Then we eventually reach one of a set of basic functions. These basic functions would have defined exactly what type it returns, based on its inputs. For example '+ would be applied to a list of stuff, [a], and return a type of a. (obviously such basic functions can also be defined by the user - all you have to do is support some sort of a -> a syntax, like in Haskell). Basically, '+ promises that if given a list of objects of type a, it will return an object of type a, or die trying (i.e. raise an exception).

Then we can select which '+ to use, based on the actual type we've determined.

So the flow on your 'fib function would be:

1) 'fib receives an object of type a. If it's received an object of this type before, it will use the function created for that type.

2) otherwise, the analyzer goes through the 'fib code, looking for locals and temporaries (i.e. return values of functions, which will be temporarily placed in a stack-like location) and determining their types.

3) the analyzer reaches (if ...) and enters into each expression in it

4) it sees (< n 2) and determines that < is a (a,b) -> t/nil basic function. It then knows that the 'if it has to use just has to handle t and nil, and doesn't have to handle random objects (could be useful nfo, who knows? maybe some computer hardware somewhere can branch based on that faster than normal)

5) since the last expression in 'fib is an 'if form, it knows that 'fib itself returns several possible types. The first type is (type n) itself.

6) The other type is the type returned on '+. It knows that the type returned by '+ is the same type as all its inputs.

7) The type input into '+ is the type of 'fib. Since we're analyzing 'fib itself, we use a separate type, b.

8) The input into 'fib is the output of '-, which is also a basic function whose type is the same as its inputs. Since the inputs are of (type n), we know that the input to 'fib is therefore (type n).

9) The hard part: how do we know that 'fib therefore is a b -> b function (i.e. returns a b, given a b)?

-----

1 point by sacado 6146 days ago | link

Hmm... I think I'll have to read that more deeply later on... There are obviously interesting ideas in it, but hard to implement... Not sure I understood everything yet...

Currently, I'm working on a naïve approach : it supposes native numerical functions (only numerics as for now) are not redefined, or, at least, that they are redefined in a conservative way (that is, as you mention it, e.g. + was redefined to be able to add apple, a user type, but still works the regular way with numbers), and it knows that, if a numerical operation is called only with numbers :

- it can use its inlined version,

- the result will be a number too, so nested numerical operations can be taken into account too.

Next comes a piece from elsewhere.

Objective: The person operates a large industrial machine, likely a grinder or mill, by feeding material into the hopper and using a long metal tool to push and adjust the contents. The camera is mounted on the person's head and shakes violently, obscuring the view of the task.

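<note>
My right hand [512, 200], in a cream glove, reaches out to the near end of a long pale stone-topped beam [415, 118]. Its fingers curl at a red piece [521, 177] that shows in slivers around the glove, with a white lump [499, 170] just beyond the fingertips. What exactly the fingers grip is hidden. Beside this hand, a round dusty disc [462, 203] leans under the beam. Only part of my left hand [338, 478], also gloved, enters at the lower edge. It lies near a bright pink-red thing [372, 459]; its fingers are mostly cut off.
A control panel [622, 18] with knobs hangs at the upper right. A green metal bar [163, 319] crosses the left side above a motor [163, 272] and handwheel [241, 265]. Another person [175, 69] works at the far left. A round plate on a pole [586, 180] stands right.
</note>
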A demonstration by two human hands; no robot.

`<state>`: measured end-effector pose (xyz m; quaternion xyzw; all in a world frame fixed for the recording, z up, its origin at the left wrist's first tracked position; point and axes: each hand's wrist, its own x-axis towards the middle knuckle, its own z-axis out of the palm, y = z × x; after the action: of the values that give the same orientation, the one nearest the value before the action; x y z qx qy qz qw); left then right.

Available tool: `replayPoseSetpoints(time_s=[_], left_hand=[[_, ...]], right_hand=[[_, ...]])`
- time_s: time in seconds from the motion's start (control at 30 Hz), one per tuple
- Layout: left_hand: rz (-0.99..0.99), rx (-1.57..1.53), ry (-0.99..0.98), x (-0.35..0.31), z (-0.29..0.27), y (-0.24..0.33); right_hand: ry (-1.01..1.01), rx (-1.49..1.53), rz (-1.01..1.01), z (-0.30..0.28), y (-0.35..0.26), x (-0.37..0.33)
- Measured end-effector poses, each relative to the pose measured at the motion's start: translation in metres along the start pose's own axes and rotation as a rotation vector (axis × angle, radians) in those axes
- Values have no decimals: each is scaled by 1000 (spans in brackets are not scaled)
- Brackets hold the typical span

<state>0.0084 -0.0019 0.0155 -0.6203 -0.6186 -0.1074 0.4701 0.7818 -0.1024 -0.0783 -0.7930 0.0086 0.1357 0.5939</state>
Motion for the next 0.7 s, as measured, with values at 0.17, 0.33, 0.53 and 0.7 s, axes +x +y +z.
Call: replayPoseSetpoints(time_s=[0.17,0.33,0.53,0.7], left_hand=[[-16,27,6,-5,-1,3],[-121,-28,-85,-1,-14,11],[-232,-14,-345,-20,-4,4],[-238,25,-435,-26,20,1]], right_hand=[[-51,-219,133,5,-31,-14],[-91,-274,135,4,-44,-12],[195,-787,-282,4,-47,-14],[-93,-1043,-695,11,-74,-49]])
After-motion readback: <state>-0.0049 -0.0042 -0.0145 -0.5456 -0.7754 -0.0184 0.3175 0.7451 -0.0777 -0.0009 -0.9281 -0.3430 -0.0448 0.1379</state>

For example, when we call (fib 30), the compiler knows the n arg and literal numbers are numbers, so (- n 1) and (- n 2) and (< n 2) are numbers too and this gets translated into (n- n 1), (n- n2) and (n< n 2). However, it cannot know (yet) (fib (n- n 1)) is a number, so the final sum cannot rely on the inlined + :

  (gen-ad-hoc (listtab '((n int))) '(fn (n)
    (if (< n 2)
      n
      (+ (fib (- n 1) (fib (- n 2)))))))

  -> (fn (n) (if (n< n 2) n (+ ((fib (n- n 1) (fib (n- n 2)))))))
The gen-ad-hoc function generates the ad hoc code, based on the fact that n is an int. I still have a few bugs (too many parens somewhere), but that's a good start :)

-----

4 points by nlavine 6145 days ago | link

I've actually been thinking about this a lot lately. I belive psyco is just a special case of partial application.

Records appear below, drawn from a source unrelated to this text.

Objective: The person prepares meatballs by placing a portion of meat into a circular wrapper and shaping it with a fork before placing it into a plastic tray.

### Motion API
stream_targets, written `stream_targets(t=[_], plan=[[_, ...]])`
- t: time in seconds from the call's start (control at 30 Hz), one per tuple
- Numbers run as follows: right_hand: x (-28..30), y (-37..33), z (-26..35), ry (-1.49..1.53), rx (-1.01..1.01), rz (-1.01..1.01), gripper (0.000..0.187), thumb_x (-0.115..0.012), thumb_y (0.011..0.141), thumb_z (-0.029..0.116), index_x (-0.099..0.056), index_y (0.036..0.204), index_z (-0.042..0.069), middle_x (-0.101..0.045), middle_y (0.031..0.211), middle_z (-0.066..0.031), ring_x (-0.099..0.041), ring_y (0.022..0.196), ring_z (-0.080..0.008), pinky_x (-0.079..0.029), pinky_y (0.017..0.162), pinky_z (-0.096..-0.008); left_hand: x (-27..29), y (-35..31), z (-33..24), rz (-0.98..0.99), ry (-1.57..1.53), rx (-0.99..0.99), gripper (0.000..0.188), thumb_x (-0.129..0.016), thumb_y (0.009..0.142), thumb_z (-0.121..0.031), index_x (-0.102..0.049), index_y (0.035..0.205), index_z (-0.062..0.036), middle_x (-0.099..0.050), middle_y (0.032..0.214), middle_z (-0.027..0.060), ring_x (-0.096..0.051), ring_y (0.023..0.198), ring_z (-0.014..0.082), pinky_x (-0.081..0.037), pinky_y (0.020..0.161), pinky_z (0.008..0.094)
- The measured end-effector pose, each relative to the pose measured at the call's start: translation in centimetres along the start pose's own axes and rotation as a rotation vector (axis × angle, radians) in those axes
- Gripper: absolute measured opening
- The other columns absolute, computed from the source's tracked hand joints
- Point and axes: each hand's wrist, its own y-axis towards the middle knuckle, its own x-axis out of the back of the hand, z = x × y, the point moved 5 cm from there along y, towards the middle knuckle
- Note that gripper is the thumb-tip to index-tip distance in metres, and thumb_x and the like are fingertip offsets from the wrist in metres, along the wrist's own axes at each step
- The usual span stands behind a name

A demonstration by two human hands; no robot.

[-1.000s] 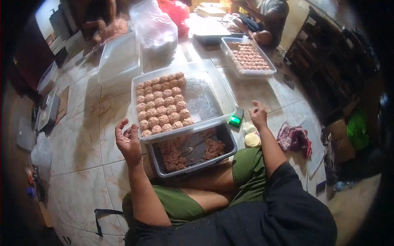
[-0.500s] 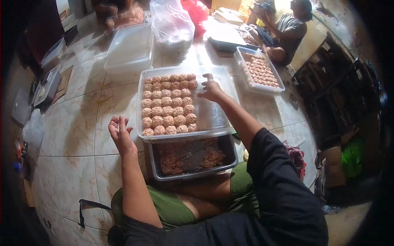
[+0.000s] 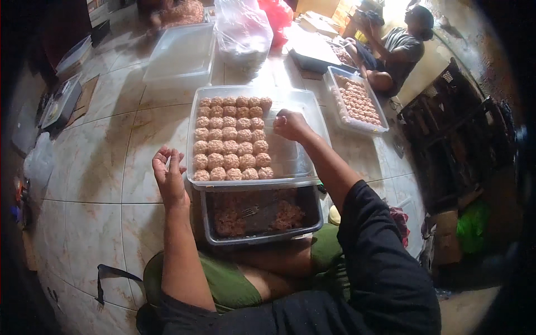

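Note:
A clear plastic tub [image 3: 293,156] holds rows of round, lumpy, pinkish raw meatballs [image 3: 230,134] on its left and middle part. Over the bare right part of that tub is my right hand [image 3: 291,125], its fingers curled in; what they hold, if anything, is hidden. My left hand [image 3: 170,176] is raised just left of the tub, palm turned up, fingers apart and nothing in them. Closer to me, a dark grey tray [image 3: 262,237] stands partly beneath the tub's near edge. It contains minced meat mixture [image 3: 230,220] and a fork [image 3: 249,211].
Another tub of meatballs [image 3: 360,103] stands at the far right, near a seated person [image 3: 399,50]. Beyond my tub are a clear lidded container [image 3: 181,53], a white plastic bag [image 3: 243,33] and a red bag [image 3: 277,19]. A dark crate-like rack [image 3: 452,128] is on the right.
The fingers of my right hand were stretched out and are now curled in. That hand has come slightly nearer to me. My left hand stays beside the tub. The view has shifted a little.

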Motion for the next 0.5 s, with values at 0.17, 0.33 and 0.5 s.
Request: stream_targets(t=[0.17, 0.33, 0.5], plan=[[2.6, 0.1, -0.3, -0.124, -0.116, -0.003, 0.029, -0.067, 0.072, 0.027, -0.067, 0.081, 0.0, -0.066, 0.084, -0.0209, -0.065, 0.078, -0.0344, -0.051, 0.071, -0.0412, -0.2, -0.1, -0.3, 0.041, 0.061, -0.008, 0.044, -0.062, 0.089, -0.026, -0.043, 0.124, -0.0066, -0.049, 0.115, 0.0045, -0.054, 0.098, 0.0135, -0.039, 0.076, 0.0274], [2.9, 1.3, -1.7, -0.15, -0.272, -0.025, 0.032, -0.069, 0.072, 0.03, -0.067, 0.081, 0.0, -0.065, 0.088, -0.0232, -0.065, 0.08, -0.0362, -0.05, 0.074, -0.0429, -0.1, -0.4, -0.8, 0.008, 0.05, 0.015, 0.043, -0.061, 0.09, -0.026, -0.043, 0.124, -0.0069, -0.048, 0.117, 0.0038, -0.054, 0.099, 0.0135, -0.039, 0.076, 0.0268], [1.5, 2.1, -4.5, 0.032, -0.181, -0.261, 0.028, -0.069, 0.074, 0.028, -0.067, 0.082, 0.002, -0.066, 0.085, -0.0214, -0.064, 0.082, -0.0354, -0.05, 0.074, -0.0429, -0.6, -0.2, -0.2, 0.019, 0.043, 0.029, 0.042, -0.061, 0.09, -0.026, -0.043, 0.123, -0.0071, -0.048, 0.117, 0.0029, -0.054, 0.1, 0.0135, -0.038, 0.077, 0.0265]])
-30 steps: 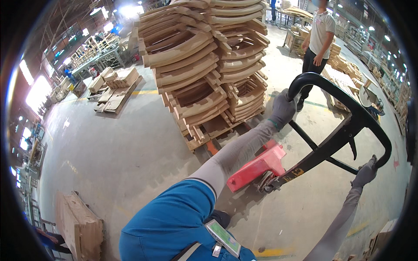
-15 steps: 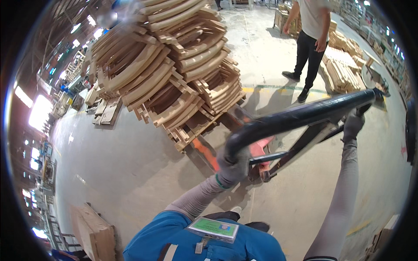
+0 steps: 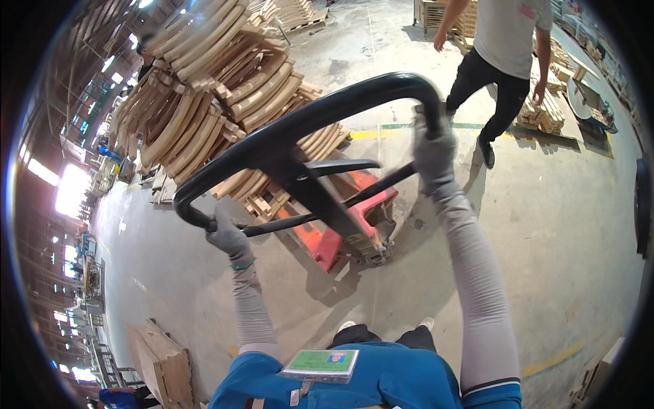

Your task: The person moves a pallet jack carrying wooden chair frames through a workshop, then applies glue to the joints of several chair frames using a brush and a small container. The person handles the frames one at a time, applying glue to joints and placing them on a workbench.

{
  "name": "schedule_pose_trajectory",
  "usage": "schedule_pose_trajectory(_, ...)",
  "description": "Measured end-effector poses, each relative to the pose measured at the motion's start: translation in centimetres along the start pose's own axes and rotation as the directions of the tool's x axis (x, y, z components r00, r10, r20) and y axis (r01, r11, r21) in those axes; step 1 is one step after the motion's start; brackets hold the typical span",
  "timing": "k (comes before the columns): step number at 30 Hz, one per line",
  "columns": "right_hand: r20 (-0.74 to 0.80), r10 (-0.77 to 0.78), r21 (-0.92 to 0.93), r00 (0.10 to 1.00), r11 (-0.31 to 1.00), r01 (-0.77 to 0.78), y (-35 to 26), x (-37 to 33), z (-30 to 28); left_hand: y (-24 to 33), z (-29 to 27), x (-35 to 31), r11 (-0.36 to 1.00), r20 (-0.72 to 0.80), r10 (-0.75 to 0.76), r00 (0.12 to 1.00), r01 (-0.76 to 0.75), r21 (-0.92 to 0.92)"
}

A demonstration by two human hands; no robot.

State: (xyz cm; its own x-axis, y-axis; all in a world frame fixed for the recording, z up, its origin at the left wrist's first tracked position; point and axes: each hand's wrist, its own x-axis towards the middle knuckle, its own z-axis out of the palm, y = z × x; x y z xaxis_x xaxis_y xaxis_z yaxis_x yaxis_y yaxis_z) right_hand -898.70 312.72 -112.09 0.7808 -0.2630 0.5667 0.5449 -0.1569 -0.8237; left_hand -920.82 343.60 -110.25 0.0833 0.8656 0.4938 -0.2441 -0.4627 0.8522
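Note:
My gloved left hand [image 3: 230, 238] is wrapped round the lower left corner of a black looped pallet jack handle [image 3: 272, 140]. The right side of that loop is gripped by my gloved right hand [image 3: 434, 160], farther forward than the left. From the handle a dark shaft runs down to the red pallet jack base [image 3: 330, 249], which stands on the floor ahead of my feet. Its forks reach under a wooden pallet loaded with a tall stack of curved wooden frames [image 3: 197, 116]. The handle hides part of the stack.
A person [image 3: 504, 61] in a light shirt and dark trousers stands ahead on the right, near the load. Behind them lie piles of wood strips [image 3: 541, 116]. A wooden block or box [image 3: 163, 368] sits on the floor at my lower left. Workbenches line the far left.
The handle has swung left, and both hands have moved left with it. The jack base and loaded pallet appear farther left. The person ahead has changed stance and appears nearer.

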Motion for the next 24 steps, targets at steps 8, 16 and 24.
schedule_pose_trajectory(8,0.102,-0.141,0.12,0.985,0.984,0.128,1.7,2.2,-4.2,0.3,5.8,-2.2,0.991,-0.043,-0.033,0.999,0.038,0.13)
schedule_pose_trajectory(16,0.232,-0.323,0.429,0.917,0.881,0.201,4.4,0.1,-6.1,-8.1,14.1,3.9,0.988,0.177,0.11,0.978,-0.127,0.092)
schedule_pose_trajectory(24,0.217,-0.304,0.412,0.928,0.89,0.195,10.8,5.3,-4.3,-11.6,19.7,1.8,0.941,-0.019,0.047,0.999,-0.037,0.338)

nfib is faster than fib because it's compiled with the knowledge that its argument is an integer. But you could make it even faster if you knew that its argument was an integer that fit into a machine word. (That might not be what you want to do with nfib, but I imagine a lot of numerical functions are going to be used almost always with numbers that fit in machine words.)

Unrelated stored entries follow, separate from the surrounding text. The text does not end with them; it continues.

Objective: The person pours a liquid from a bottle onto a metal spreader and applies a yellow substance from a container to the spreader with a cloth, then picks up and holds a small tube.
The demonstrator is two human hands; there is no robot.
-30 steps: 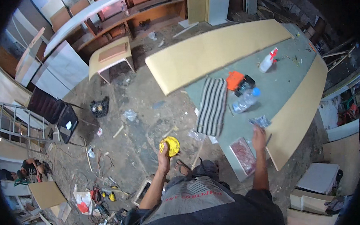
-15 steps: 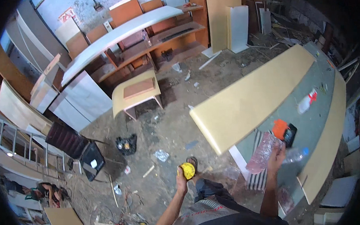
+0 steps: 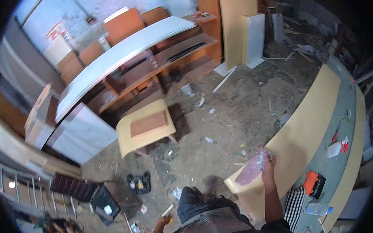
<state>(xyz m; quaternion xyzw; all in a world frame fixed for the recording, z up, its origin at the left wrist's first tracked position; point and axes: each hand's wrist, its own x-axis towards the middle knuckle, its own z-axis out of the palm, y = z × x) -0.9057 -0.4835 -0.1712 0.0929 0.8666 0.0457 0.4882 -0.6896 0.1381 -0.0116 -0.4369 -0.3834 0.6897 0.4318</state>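
Note:
My right hand [image 3: 269,164] is closed on the upper end of a crinkled clear plastic bag with something pinkish-red in it [image 3: 249,169]. The bag lies over the near end of a long cream board [image 3: 297,135]. My left hand [image 3: 162,221] is low beside my leg, its fingers closed round a yellow round thing [image 3: 171,221]. Most of that yellow thing is hidden now by the hand and my clothes.
On the grey-green bench top are a striped cloth [image 3: 294,203], an orange-and-black item [image 3: 313,184], a clear bottle [image 3: 318,209] and a white spray bottle [image 3: 337,148]. A small cream table [image 3: 147,133], a dark chair [image 3: 75,188] and litter stand or lie on the floor.
My right hand has carried the bag from over the striped cloth leftward onto the cream board. My left hand has dropped lower and back with the yellow thing. The whole view has shifted.

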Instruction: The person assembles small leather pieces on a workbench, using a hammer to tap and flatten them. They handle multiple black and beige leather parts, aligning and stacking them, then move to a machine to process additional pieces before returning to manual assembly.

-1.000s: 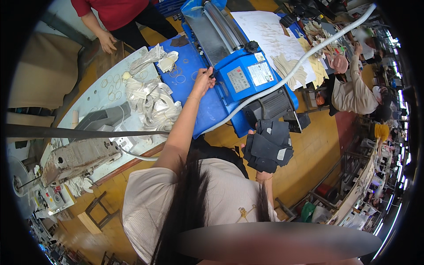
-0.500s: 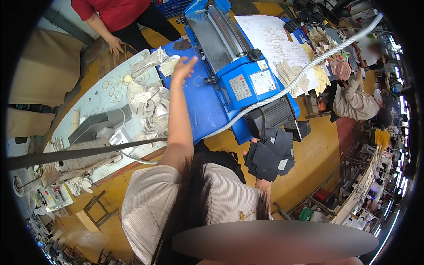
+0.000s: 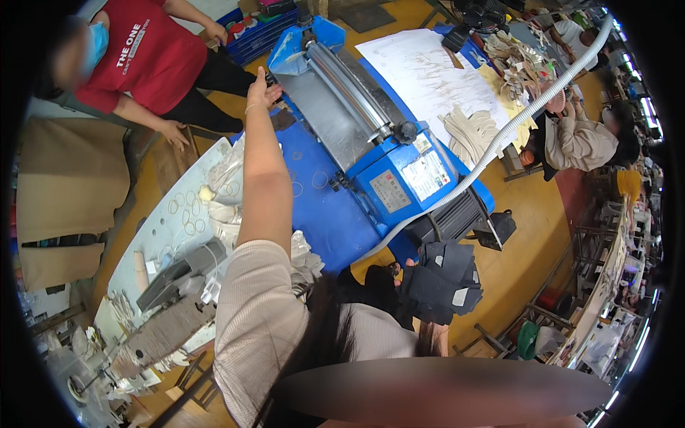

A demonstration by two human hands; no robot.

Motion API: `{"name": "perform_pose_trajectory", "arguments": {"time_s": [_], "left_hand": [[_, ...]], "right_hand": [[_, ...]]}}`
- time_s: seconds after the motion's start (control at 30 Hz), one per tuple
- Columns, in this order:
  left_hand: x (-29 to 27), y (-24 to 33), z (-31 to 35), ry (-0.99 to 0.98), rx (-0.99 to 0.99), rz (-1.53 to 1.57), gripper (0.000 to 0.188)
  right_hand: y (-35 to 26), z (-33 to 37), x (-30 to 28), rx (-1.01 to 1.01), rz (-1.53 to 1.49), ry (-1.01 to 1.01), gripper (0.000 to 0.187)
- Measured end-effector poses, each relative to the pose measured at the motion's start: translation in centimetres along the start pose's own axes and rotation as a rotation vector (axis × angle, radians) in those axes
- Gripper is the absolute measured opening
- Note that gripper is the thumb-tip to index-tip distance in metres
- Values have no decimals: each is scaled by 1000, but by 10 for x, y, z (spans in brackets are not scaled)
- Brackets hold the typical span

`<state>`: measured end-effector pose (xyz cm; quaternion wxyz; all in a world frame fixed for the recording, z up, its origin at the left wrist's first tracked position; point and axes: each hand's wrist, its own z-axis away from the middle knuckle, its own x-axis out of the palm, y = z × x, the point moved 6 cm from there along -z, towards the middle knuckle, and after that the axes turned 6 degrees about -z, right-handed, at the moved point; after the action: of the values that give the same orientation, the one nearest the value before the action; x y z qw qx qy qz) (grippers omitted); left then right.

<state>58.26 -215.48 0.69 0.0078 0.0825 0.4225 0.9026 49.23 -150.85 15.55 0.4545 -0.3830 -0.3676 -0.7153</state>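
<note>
My left hand (image 3: 264, 93) reaches far forward with its fingers stretched out, holding nothing that I can see. It is beside the near-left corner of a blue roller machine (image 3: 389, 189), close to a knob on its side. Long metal rollers (image 3: 349, 93) run across the machine above a flat metal plate. On my right, low and near my body, my right hand (image 3: 409, 265) grips a fanned stack of dark grey cut pieces (image 3: 441, 279), some with small pale labels. The stack hides most of that hand. Under my left arm lies a blue tabletop (image 3: 321, 221) with thin rings on it.
A pale table (image 3: 153, 239) at left bears rings, light strips and a grey device. A person in a red shirt (image 3: 135, 53) stands beyond it. A grey corrugated hose (image 3: 499, 135) arches across the right. White sheeting with light cut strips (image 3: 467, 135) lies behind the machine.
My left arm has stretched farther forward and left, from over the blue tabletop to the machine's side. The view has shifted, showing more of the person in red. My right hand keeps the stack.
</note>
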Motion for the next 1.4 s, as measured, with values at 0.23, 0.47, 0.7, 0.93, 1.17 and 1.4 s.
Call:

My thought is that you should be able to specialize functions for arbitrary predicates. For instance,

  (def fib (n)  ; yeah, it's a bad definition
    (specialize (and (number? n) (< n  (exp 2 32)) (> n 0)))
    (if (< n 2)
        n
        (* n (fib (- n 1)))))
Or maybe you could even declare specializations outside of the function. For instance, imagine writing

  (specialize (fib n) (and (number? n) (> n 0) (< n (exp 2 32))))
right next to some code that really needed a fast fibonacci function. And of course, if you think about it like that, there's no need to restrict it to function calls - that's just an arbitrary restriction. Let's say you need really fast mapping of a function.

  (specialize [map f _]).
Or even,

  (= fmapper (specialize [map f _]))

-----

1 point by sacado 6144 days ago | link

Yep, that's probably the next step after psyco.

-----

2 points by sacado 6145 days ago | link

OK, I've got a working implementation now. It works this way : I defined a macro named adef which works exactly as def, except that it defines a hashtable associating tuples of types to optimized functions definitions. When the function is defined, this table is emtpy.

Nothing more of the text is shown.